Ma se la domanda viene fatta dai turisti e di residenti ce ne sono sempre meno, non è un rischio puntare sui negozi più rivolti a quei pochi che ancora vivono nei centri cittadini?
«Ovviamente queste politiche non possono prescindere dai residenti. Parlando di Treviso, è da tempo che indico la necessità di trovare degli spazi immobiliari da destinare a famiglie giovani e con figli. Anche qui c’è bisogno di un aiuto. Il mercato immobiliare trevigiano è diventato ormai accessibile a pochi. I prezzi sono alle stelle e si affitta sempre meno, preferendo la locazione turistica. Ma dobbiamo scegliere se diventare una città da visitare o da vivere».

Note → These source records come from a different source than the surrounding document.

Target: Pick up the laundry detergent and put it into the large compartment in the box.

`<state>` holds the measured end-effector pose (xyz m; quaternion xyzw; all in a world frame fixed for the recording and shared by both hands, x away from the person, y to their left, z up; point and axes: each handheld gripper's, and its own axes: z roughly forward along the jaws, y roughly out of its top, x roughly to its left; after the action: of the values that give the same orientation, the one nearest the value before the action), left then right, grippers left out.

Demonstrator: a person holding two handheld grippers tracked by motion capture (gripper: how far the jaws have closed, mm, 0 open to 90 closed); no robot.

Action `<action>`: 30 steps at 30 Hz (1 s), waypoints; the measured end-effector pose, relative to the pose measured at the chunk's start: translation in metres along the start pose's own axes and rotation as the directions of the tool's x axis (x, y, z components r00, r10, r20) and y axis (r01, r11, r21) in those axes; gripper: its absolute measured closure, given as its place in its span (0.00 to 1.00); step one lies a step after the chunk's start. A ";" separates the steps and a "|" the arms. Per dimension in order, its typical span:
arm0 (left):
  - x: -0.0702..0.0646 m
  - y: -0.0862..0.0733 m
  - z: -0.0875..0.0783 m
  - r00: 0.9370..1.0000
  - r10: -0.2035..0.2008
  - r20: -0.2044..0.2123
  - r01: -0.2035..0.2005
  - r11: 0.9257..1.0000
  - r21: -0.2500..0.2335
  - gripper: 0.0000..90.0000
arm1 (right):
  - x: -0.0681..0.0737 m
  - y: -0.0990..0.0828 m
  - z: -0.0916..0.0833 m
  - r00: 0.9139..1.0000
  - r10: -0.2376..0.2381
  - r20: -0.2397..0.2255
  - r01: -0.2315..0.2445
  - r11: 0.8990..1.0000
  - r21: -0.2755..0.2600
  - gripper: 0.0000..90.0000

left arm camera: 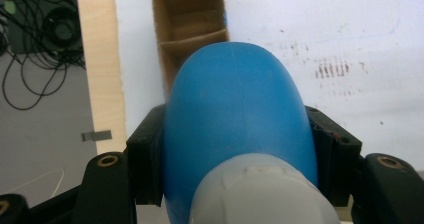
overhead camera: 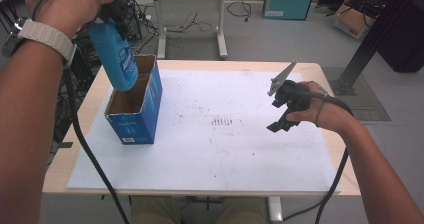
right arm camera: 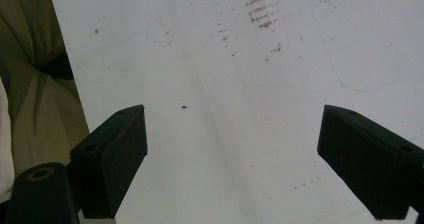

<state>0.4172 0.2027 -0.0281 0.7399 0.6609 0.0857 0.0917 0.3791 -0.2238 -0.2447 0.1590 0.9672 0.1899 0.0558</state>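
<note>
Blue bottle held over an open box, other gripper idle.

The left gripper point(left arm camera: 235, 149) is clamped on a blue bottle point(overhead camera: 116, 54), its black jaws pressing the bottle's two sides just past the pale grey cap point(left arm camera: 260, 194). The bottle hangs tilted, base down, right above the open top of a blue cardboard box point(overhead camera: 147, 101) that stands near the left edge of the white board point(overhead camera: 240, 149) on the table point(overhead camera: 95, 91). The right gripper point(right arm camera: 232, 154) hovers over bare board well to the right, jaws wide apart with nothing between them.
</note>
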 end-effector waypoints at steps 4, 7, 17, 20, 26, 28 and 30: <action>0.005 0.001 0.006 1.000 -0.013 -0.006 0.013 1.000 -0.002 0.42 | 0.000 -0.001 0.000 1.000 0.003 0.001 -0.003 1.000 0.001 0.14; 0.007 0.003 0.014 1.000 -0.016 -0.012 0.016 1.000 0.003 0.42 | 0.000 -0.001 0.001 1.000 0.002 0.000 -0.002 1.000 0.002 0.14; 0.014 0.008 0.041 1.000 -0.019 -0.014 0.019 1.000 -0.006 0.42 | -0.002 -0.004 0.003 1.000 0.016 -0.005 -0.016 1.000 0.006 0.14; 0.015 0.009 0.048 1.000 -0.020 -0.016 0.020 1.000 -0.008 0.42 | -0.002 -0.005 0.002 1.000 0.017 -0.001 -0.017 1.000 0.004 0.14; 0.018 0.009 0.066 1.000 -0.022 -0.006 0.022 1.000 -0.009 0.42 | -0.002 -0.006 0.000 1.000 0.026 0.001 -0.026 1.000 0.001 0.14; 0.019 0.008 0.073 1.000 -0.027 -0.005 0.027 1.000 -0.014 0.42 | -0.002 -0.006 0.001 1.000 0.023 0.000 -0.023 1.000 0.004 0.14; 0.019 0.007 0.082 1.000 -0.030 -0.004 0.030 0.999 -0.018 0.42 | -0.002 -0.007 0.001 1.000 0.027 0.000 -0.027 1.000 0.002 0.14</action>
<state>0.4463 0.2186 -0.1055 0.7288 0.6714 0.0918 0.0983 0.3789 -0.2302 -0.2482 0.1722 0.9652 0.1895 0.0532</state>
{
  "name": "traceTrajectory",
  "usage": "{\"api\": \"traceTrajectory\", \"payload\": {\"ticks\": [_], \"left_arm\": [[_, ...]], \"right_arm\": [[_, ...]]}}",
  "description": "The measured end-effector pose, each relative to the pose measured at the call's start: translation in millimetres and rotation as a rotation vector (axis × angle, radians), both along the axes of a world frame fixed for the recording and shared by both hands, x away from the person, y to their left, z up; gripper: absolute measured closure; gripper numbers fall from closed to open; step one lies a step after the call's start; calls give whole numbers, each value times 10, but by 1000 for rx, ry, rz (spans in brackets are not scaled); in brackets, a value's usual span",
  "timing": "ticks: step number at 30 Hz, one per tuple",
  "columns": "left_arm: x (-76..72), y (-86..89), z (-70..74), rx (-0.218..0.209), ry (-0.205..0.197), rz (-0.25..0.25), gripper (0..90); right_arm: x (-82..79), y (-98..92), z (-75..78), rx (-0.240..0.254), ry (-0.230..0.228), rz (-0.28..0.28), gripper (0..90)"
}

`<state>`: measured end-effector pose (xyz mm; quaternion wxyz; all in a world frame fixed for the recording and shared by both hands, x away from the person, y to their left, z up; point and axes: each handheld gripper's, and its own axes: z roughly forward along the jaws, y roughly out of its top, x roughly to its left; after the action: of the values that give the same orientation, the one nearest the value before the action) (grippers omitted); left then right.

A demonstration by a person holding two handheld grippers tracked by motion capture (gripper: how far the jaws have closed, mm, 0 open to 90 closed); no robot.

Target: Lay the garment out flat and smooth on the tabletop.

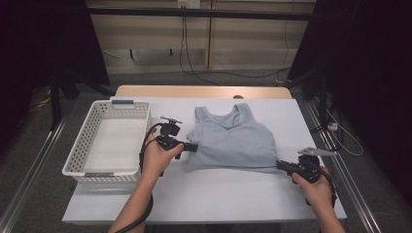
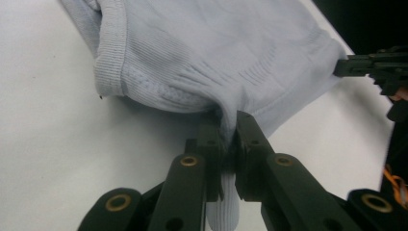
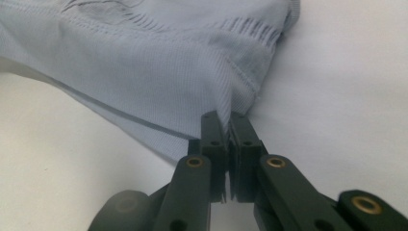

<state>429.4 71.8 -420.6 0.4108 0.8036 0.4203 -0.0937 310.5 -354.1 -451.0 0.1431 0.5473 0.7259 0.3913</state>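
A pale blue sleeveless top (image 1: 231, 138) lies flat on the white table (image 1: 204, 194), neck toward the far side. My left gripper (image 1: 195, 147) is shut on the top's lower left corner; in the left gripper view the ribbed fabric (image 2: 202, 62) is pinched between the jaws of the left gripper (image 2: 228, 120). My right gripper (image 1: 281, 165) is shut on the lower right corner, and the right gripper view shows the hem (image 3: 144, 72) bunched between the closed jaws of the right gripper (image 3: 227, 118). The right gripper's tips (image 2: 346, 67) also appear far off in the left gripper view.
A white slotted basket (image 1: 87, 141) stands empty at the table's left side, close beside my left hand. The table's wooden far edge (image 1: 204, 91) lies beyond the top. Metal rails run along the floor on both sides.
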Motion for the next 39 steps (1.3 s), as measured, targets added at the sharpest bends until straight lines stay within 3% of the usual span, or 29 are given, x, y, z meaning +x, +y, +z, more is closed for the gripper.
{"api": "traceTrajectory", "payload": {"ticks": [7,16,25,31,37,39], "left_arm": [[64,-21,-106,22,-3,27,841],[132,-24,-204,53,-5,57,843],[135,-61,-234,81,-17,67,839],[157,-56,-266,78,-8,69,839],[173,-40,-333,70,31,75,841],[173,-44,-338,83,23,71,841]], "right_arm": [[69,59,-19,-53,-18,-17,870],[166,141,-94,-79,-11,-28,861],[115,135,-68,-80,-10,-19,841],[120,160,-79,-104,-17,-12,853],[144,165,-95,-109,-18,-17,846],[142,165,-99,-103,-17,-19,842]]}}
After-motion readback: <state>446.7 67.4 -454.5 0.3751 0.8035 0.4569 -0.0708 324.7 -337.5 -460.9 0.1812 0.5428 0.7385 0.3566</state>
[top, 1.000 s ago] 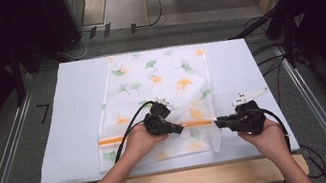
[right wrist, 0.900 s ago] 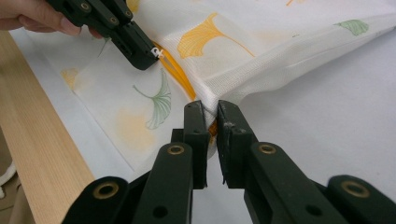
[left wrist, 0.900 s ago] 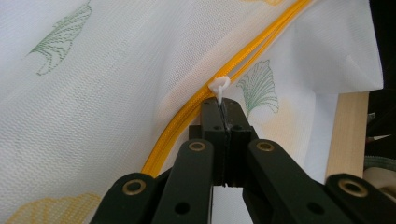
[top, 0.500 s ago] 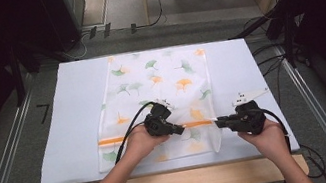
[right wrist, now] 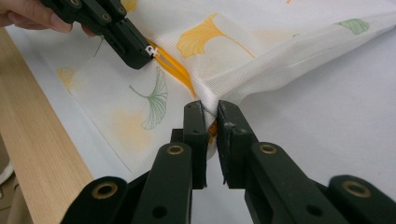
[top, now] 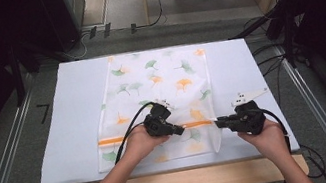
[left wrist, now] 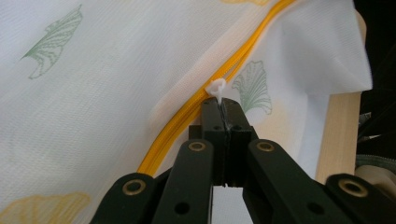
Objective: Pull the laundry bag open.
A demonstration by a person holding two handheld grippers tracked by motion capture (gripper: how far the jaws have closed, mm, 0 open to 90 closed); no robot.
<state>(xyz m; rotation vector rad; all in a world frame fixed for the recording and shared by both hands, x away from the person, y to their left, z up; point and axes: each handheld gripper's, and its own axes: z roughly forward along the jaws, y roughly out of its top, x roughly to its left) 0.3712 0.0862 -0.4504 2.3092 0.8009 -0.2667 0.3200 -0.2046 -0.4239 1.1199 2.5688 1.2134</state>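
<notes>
My left gripper point(left wrist: 223, 105) is clamped on the white zipper pull point(left wrist: 216, 88) — my right gripper point(right wrist: 211, 114) pinches the mesh bag point(top: 160, 87) edge, near the table's point(top: 68, 113) front edge.

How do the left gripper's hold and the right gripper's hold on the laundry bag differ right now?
The left gripper is shut on the small white zipper pull, jaws fully together; the right gripper is shut on the mesh bag's edge, jaws kept slightly apart by bunched fabric. The left gripper sits partway along the orange zipper; the right gripper sits at the bag's right edge, at the zipper's end. Both clamp the same laundry bag near its front end.
</notes>
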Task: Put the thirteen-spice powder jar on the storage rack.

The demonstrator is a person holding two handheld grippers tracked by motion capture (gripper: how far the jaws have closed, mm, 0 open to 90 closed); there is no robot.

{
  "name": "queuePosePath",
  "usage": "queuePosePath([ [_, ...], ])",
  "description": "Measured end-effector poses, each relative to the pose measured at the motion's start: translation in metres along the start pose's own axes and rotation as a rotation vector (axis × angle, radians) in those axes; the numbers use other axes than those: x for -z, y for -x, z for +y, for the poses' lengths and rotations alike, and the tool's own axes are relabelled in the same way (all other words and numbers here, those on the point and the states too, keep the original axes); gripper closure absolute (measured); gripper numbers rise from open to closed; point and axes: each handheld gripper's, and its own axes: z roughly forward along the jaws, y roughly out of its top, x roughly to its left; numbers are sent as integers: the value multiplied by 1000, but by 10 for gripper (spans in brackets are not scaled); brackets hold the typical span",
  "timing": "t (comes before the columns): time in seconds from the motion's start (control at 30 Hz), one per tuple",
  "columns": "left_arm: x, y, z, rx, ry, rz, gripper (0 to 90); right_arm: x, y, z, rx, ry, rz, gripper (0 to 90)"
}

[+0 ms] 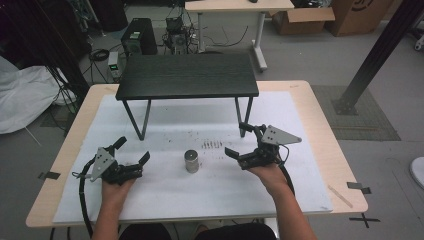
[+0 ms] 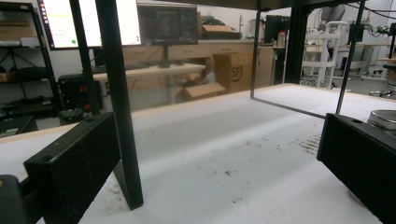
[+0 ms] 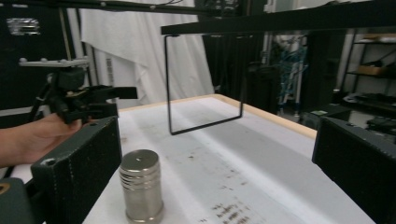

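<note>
on white mat (image 1: 165, 192) — both claws (image 1: 134, 150) (image 1: 238, 140) released, flanking metal cylinder (image 1: 191, 161).

In the left gripper view we see just a sliver of the metal cylinder (image 2: 384, 118), its body hidden behind the right-hand jaw and cut by the frame edge. The black shelf (image 2: 275, 3) above it is cropped at the top. Beside the cylinder (image 1: 191, 161), the dark marks (image 1: 211, 144) are too small to read.
</note>
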Motion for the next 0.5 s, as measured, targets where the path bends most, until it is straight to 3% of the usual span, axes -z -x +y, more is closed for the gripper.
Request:
queuePosePath([
  [0.5,0,0,0,1,1,0,2,-23,-6,9,-1,-90,97,11],
])
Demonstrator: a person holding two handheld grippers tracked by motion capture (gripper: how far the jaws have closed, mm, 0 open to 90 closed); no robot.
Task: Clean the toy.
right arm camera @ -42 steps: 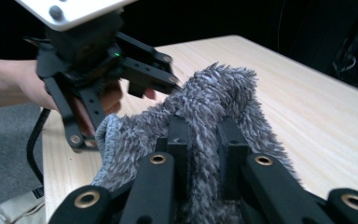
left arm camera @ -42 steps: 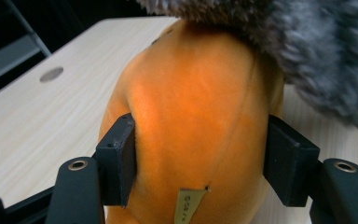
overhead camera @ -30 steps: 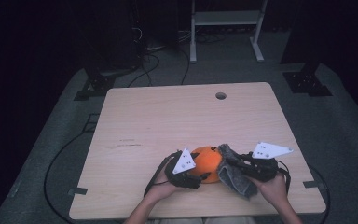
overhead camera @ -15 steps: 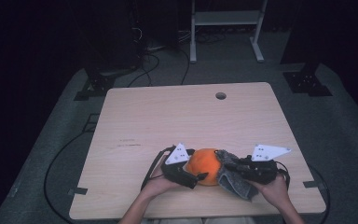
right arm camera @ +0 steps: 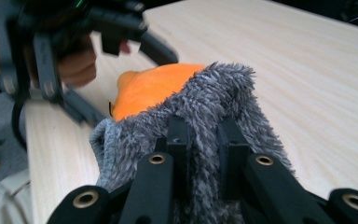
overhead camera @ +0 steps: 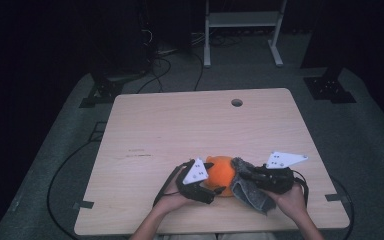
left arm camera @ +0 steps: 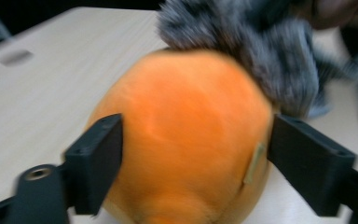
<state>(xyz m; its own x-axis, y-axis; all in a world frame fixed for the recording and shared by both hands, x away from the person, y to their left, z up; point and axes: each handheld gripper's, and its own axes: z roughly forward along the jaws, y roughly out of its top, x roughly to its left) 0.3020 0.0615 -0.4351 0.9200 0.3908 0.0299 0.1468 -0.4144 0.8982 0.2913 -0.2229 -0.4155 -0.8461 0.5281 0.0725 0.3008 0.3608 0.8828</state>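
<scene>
**Right gripper view: grey cloth pinched, orange ball being bracketed**

Right gripper view is showing my right gripper [right arm camera: 200,140] with its fingers [right arm camera: 179,135] pressed together on a fold of the fuzzy grey cloth [right arm camera: 214,93]; I am pinching it so the cloth stays draped against the orange ball [right arm camera: 149,88] instead of sliding off. On the other side, the fingers [left arm camera: 95,163] of my left gripper [left arm camera: 191,161] are standing spread on either flank of the ball. They have just been closing in, with the ball between them, yet I cannot tell whether the pads are actually pressing on it. I am keeping them there, I judge, to steady the ball while the cloth is worked over it.

Moving outward, in the high view the ball [overhead camera: 219,170] is sitting near the front edge of the wooden table [overhead camera: 190,125], between the left gripper [overhead camera: 215,189] and the right gripper [overhead camera: 242,175], with the cloth [overhead camera: 247,190] bunched at its right and touching it. My hands are coming in from the bottom edge, close together.
</scene>
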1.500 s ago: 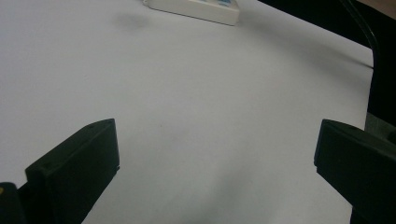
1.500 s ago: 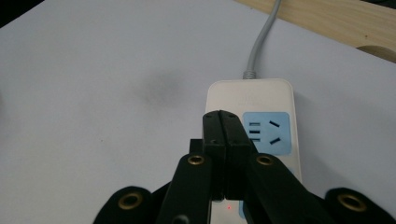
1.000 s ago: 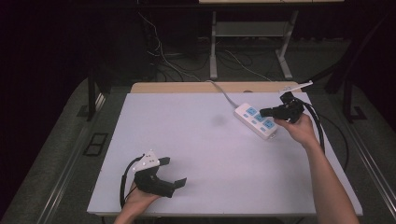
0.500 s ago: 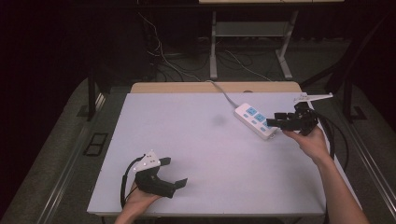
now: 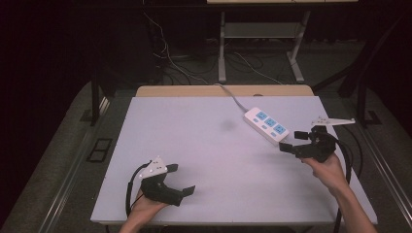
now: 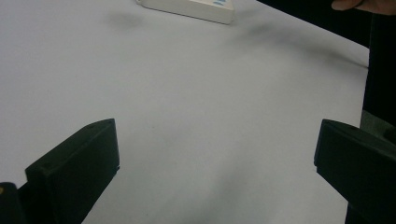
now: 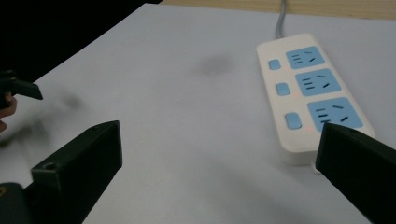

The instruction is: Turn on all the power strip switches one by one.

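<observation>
A white power strip (image 5: 266, 125) with three blue sockets and blue switches lies at the table's back right, its grey cable running off the far edge. In the right gripper view the power strip (image 7: 310, 93) sits just ahead of the jaws, to their right. My right gripper (image 5: 293, 141) hovers open just right of and nearer than the strip, with nothing between its jaws. At the front left my left gripper (image 5: 180, 178) rests low over the table, open and holding nothing. The power strip's end (image 6: 191, 6) lies far off at the top of the left gripper view.
The pale table top (image 5: 214, 160) carries a faint dark smudge (image 5: 226, 125) near its middle. Beyond the far wooden edge (image 5: 194, 91), cables and metal legs (image 5: 222, 48) stand on the dark floor.
My right gripper has drawn back from over the strip, moving right and toward the near edge. The left gripper has stayed where it was.
</observation>
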Available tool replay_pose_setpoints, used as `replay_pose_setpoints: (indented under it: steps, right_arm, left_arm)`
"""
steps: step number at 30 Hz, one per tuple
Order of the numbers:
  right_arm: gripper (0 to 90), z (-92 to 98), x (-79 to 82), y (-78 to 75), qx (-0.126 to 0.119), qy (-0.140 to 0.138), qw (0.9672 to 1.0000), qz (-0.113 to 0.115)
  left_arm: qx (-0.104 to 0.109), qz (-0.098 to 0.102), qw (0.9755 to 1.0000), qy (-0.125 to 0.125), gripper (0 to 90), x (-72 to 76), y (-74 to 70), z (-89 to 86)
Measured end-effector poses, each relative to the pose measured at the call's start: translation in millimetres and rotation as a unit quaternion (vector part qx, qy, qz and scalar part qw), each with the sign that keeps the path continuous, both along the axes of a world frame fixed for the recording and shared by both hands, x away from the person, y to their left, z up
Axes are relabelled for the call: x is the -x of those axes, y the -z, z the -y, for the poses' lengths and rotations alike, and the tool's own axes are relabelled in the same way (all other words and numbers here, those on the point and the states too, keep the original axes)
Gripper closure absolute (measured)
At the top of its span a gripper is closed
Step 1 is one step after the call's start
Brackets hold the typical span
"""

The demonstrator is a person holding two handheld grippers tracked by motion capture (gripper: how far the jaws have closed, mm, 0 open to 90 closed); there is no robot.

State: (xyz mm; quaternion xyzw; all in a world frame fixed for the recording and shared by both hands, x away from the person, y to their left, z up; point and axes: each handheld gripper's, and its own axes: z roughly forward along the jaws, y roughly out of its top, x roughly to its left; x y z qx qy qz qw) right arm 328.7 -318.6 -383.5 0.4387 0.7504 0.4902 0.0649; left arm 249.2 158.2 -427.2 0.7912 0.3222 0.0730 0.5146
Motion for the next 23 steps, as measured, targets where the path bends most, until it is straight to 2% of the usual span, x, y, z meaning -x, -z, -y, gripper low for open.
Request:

Vince chi trova l’equilibrio tra turisti e residenti.
«Turisti, residenti e chi in città ci viene invece per lavorare. La politica abitativa della città va ripensata e mirata a riportare le famiglie in centro. E con nuovi residenti arriveranno anche i negozi, diciamo, di servizio come macellerie, ortofrutta, ferramenta. Esattamente quelli che oggi fatichi a trovare».


Lei sottolinea anche il valore sociale del piccolo negozio.
«Sì, mi pare evidente. Un negozio che chiude, se non sostituito, genera degrado che poi alimenta episodi di piccola criminalità. Lo vediamo accadere tutti i giorni».


Torniamo ai negozi che chiudono: appurato che la domanda turistica sta cambiando i connotati del commercio cittadino, i motivi della crisi però devono essere anche altri.
«Fondamentale è il ricambio generazionale, la capacità di innovare il proprio prodotto e il commercio online. Facciamo un altro esempio: la ferramenta Bellieni che ha di recente chiuso in centro, lo ha fatto perché i due fratelli non hanno avuto un ricambio. E poi non hanno mai voluto aprire canali di vendita online».


È fondamentale la presenza in rete?
«Oggi sì. E Treviso è ancora indietro: solo in 15% delle attività commerciali ha un canale per le vendite online. In tante poi magari hanno anche il sito, ma non lo aggiornano. E il commercio online è fondamentale. Un dato: 10 anni fa il fatturato dell’online, in Italia, si attestava attorno ai 5 miliardi di euro. Oggi è arrivato a 50 miliardi. Ma a Treviso la tecnologia fatica a penetrare».


E il ruolo del commerciante?
«Anche questo sta cambiando. Rispetto al passato, anche nei nostri negozi, è fondamentale la formazione, imparare a comprendere verso dove sta andando il commercio e quali sono le tendenze. E per fare questo è necessario lo studio. In città ci sono anche piccoli negozi che continuano a funzionare. Sono quelli in cui sono subentrati giovani gestori che hanno portato idee nuove e al passo con i tempi».


Stanno chiudendo anche negozi con cento e più anni di storia, arrivati fino a oggi proprio per la loro capacità di innovare.
«Ecco: abituiamoci a un’altra cosa. Saranno sempre meno, per non dire che non ci saranno più, attività che arriveranno a 100 anni e più anni. I tempi sono cambiati: come si passa da un lavoro all’altro, così i prodotti del commercio varieranno. Abituiamoci».